Copy each line of the material beneath that holds the word "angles".

- **Provided material**:
★ ★ ★ ★ ★

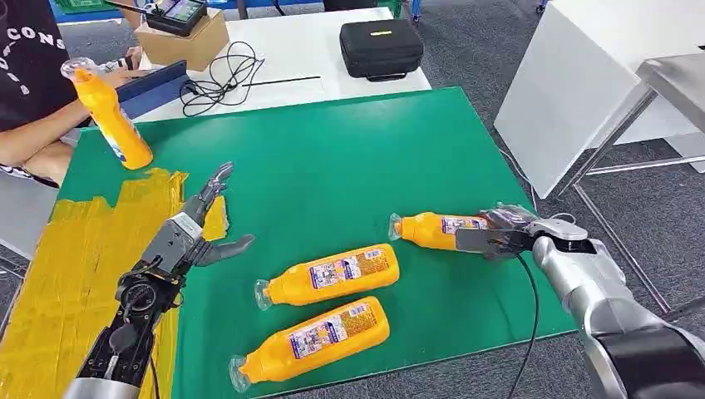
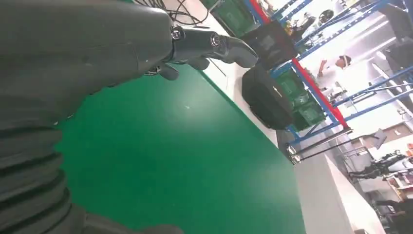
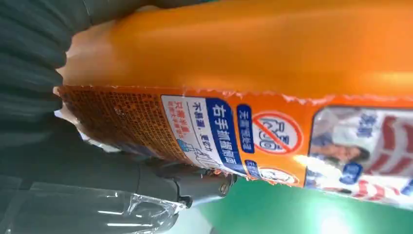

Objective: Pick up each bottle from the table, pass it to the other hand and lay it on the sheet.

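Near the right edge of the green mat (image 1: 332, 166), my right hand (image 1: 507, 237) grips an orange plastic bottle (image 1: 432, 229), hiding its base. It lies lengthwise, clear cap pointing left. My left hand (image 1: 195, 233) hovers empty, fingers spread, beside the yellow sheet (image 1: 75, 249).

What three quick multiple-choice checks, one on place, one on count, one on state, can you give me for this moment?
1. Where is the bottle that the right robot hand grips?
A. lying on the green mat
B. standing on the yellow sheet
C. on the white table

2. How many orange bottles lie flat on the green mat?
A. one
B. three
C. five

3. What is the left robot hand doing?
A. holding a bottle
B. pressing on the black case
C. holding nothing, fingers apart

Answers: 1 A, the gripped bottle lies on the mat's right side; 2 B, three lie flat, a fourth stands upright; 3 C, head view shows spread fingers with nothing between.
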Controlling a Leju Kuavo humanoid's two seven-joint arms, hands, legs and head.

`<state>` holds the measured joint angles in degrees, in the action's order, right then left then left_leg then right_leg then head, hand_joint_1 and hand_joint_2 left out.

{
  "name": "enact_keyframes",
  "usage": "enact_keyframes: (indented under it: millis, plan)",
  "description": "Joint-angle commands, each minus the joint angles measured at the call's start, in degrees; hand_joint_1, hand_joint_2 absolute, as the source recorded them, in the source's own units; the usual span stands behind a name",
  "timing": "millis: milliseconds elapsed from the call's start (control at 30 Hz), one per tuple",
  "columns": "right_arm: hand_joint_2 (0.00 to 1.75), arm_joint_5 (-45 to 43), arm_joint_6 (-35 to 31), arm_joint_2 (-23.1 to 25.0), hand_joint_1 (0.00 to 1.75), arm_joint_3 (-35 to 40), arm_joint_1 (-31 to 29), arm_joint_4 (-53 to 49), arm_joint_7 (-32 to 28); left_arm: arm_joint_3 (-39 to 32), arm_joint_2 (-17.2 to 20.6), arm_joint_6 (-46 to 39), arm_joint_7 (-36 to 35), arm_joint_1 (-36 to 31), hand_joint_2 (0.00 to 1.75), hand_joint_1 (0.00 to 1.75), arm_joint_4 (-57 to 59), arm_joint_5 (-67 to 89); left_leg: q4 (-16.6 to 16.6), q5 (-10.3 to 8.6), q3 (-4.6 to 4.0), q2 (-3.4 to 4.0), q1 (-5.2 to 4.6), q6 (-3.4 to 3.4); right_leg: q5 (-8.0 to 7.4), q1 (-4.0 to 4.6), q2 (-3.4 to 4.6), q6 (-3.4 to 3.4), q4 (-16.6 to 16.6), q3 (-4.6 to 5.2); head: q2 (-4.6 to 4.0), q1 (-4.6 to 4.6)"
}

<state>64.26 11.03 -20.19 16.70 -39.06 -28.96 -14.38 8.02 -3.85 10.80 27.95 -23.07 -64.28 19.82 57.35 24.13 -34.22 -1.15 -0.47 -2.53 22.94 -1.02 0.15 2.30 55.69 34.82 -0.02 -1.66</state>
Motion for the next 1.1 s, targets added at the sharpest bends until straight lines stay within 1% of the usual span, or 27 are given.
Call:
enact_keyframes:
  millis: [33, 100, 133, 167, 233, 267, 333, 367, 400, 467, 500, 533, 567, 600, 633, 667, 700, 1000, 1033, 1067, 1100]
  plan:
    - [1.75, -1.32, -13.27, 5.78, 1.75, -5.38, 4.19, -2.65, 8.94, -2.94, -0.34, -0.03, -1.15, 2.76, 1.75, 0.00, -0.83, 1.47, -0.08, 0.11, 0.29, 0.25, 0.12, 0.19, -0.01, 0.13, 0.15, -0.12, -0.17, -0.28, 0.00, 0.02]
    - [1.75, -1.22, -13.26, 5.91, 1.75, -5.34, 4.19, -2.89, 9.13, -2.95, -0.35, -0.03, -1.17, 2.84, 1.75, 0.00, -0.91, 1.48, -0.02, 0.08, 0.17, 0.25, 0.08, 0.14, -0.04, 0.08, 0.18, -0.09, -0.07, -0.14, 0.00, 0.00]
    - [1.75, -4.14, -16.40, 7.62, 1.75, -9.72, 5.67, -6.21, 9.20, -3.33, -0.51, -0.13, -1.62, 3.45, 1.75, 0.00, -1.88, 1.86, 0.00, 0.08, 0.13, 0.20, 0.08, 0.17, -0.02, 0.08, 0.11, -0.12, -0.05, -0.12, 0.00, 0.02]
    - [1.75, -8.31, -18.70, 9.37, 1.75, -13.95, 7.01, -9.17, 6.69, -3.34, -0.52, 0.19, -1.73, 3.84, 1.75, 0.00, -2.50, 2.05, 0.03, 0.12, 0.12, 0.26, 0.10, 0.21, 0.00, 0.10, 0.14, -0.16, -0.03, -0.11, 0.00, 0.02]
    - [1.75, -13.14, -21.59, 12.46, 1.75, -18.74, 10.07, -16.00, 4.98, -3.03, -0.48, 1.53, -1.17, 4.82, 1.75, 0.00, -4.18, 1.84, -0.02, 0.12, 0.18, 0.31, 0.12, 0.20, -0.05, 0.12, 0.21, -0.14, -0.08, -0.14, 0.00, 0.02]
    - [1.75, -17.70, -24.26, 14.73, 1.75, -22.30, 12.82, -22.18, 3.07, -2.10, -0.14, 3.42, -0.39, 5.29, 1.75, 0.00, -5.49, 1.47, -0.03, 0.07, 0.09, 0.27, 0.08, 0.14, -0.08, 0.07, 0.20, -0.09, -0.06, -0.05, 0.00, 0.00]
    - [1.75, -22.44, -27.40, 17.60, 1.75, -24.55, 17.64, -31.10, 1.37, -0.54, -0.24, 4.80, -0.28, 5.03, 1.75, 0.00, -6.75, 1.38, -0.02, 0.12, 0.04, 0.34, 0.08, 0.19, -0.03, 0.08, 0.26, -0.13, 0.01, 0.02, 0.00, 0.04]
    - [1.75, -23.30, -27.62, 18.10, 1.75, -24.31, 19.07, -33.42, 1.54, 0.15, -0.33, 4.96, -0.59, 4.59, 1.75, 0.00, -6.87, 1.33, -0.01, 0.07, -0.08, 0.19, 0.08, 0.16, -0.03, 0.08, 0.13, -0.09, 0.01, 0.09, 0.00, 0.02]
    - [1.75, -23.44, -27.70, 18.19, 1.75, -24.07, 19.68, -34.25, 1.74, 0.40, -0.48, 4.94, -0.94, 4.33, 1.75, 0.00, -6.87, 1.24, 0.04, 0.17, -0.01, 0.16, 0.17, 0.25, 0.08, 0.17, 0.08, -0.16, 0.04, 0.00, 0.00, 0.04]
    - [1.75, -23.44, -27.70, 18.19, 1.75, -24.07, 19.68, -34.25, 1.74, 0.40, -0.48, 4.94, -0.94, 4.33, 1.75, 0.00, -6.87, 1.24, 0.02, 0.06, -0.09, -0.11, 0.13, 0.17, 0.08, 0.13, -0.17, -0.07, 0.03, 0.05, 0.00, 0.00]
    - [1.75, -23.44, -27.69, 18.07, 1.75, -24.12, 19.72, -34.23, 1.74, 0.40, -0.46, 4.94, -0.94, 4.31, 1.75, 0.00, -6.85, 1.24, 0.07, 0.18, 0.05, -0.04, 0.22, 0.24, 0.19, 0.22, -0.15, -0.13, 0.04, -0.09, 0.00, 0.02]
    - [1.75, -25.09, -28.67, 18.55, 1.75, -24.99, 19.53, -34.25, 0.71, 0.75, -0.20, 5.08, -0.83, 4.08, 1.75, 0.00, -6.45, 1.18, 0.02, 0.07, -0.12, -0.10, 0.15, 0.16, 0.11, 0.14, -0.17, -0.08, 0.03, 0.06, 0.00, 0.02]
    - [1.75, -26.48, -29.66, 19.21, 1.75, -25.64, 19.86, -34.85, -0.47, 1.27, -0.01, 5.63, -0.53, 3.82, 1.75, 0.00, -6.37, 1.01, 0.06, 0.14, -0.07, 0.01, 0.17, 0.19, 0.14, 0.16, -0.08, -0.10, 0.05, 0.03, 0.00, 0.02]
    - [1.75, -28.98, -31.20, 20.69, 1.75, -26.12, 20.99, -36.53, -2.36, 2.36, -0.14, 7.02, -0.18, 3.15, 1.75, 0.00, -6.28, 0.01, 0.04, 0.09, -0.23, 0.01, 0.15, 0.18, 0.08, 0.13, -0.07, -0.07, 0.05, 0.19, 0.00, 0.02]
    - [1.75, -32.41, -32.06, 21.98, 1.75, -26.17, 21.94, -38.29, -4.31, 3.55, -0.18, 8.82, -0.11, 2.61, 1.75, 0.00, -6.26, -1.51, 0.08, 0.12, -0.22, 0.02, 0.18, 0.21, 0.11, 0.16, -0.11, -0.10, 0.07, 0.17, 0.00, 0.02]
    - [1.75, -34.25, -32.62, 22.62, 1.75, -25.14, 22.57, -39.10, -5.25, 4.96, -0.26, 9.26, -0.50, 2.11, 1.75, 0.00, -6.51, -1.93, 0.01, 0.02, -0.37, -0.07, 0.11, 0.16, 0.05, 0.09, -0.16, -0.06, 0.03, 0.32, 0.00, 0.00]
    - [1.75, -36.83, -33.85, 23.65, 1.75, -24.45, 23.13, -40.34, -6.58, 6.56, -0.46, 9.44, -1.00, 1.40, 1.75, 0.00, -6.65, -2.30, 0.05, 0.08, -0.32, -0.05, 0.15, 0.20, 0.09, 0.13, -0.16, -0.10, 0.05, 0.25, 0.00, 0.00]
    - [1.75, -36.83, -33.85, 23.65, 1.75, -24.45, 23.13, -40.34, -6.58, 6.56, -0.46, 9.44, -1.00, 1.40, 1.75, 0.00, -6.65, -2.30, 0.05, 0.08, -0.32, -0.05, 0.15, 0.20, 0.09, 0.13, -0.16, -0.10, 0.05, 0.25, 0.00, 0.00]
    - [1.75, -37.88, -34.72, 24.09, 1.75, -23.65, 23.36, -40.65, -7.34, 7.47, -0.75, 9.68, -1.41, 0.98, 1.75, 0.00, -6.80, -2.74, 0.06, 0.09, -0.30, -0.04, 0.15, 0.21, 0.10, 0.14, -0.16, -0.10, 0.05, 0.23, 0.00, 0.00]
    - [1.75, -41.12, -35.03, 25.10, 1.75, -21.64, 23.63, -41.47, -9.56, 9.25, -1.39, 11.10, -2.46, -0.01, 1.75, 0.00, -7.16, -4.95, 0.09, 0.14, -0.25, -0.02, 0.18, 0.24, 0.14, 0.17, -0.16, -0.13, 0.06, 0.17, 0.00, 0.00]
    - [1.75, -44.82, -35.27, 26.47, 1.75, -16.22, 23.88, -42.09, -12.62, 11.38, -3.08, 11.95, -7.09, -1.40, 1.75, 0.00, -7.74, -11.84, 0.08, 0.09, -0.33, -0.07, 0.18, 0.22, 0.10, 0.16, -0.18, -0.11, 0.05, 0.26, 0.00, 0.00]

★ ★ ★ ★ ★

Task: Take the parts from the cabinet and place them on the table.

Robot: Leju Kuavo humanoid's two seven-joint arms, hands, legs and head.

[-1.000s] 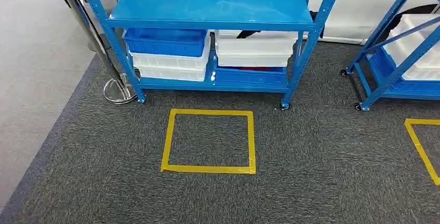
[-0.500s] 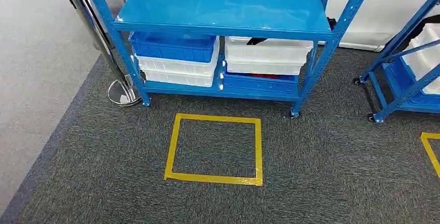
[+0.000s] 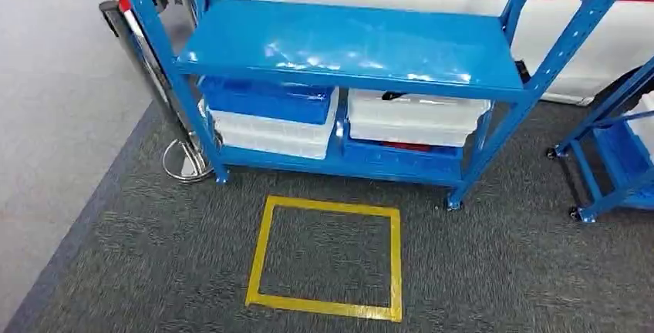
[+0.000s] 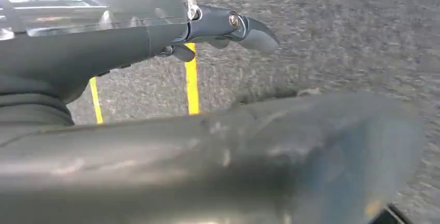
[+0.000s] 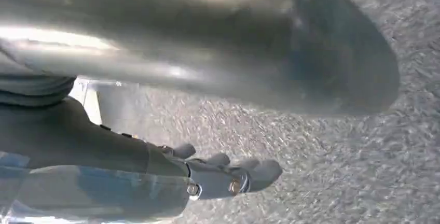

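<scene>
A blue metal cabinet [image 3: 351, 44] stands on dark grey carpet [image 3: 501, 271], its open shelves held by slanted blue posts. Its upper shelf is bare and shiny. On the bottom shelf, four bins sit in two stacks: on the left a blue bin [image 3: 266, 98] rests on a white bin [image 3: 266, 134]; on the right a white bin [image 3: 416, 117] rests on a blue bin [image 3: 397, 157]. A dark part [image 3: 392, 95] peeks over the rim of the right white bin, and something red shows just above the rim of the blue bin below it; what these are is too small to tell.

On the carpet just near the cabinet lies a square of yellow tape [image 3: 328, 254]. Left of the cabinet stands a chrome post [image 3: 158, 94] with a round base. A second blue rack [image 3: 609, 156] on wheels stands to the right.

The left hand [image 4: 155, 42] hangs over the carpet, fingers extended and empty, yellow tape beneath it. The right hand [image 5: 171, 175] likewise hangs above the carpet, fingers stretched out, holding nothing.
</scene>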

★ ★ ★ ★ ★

- **Exercise response**:
`<state>` holds the measured joint angles in degrees, in the action's order, right then left then left_leg then right_leg then head, hand_joint_1 and hand_joint_2 left out.
  "description": "Joint-angle commands, each minus the joint angles measured at the call's start, in degrees; hand_joint_1, hand_joint_2 absolute, as the source recorded them, in the source's own units; the usual span stands behind a name",

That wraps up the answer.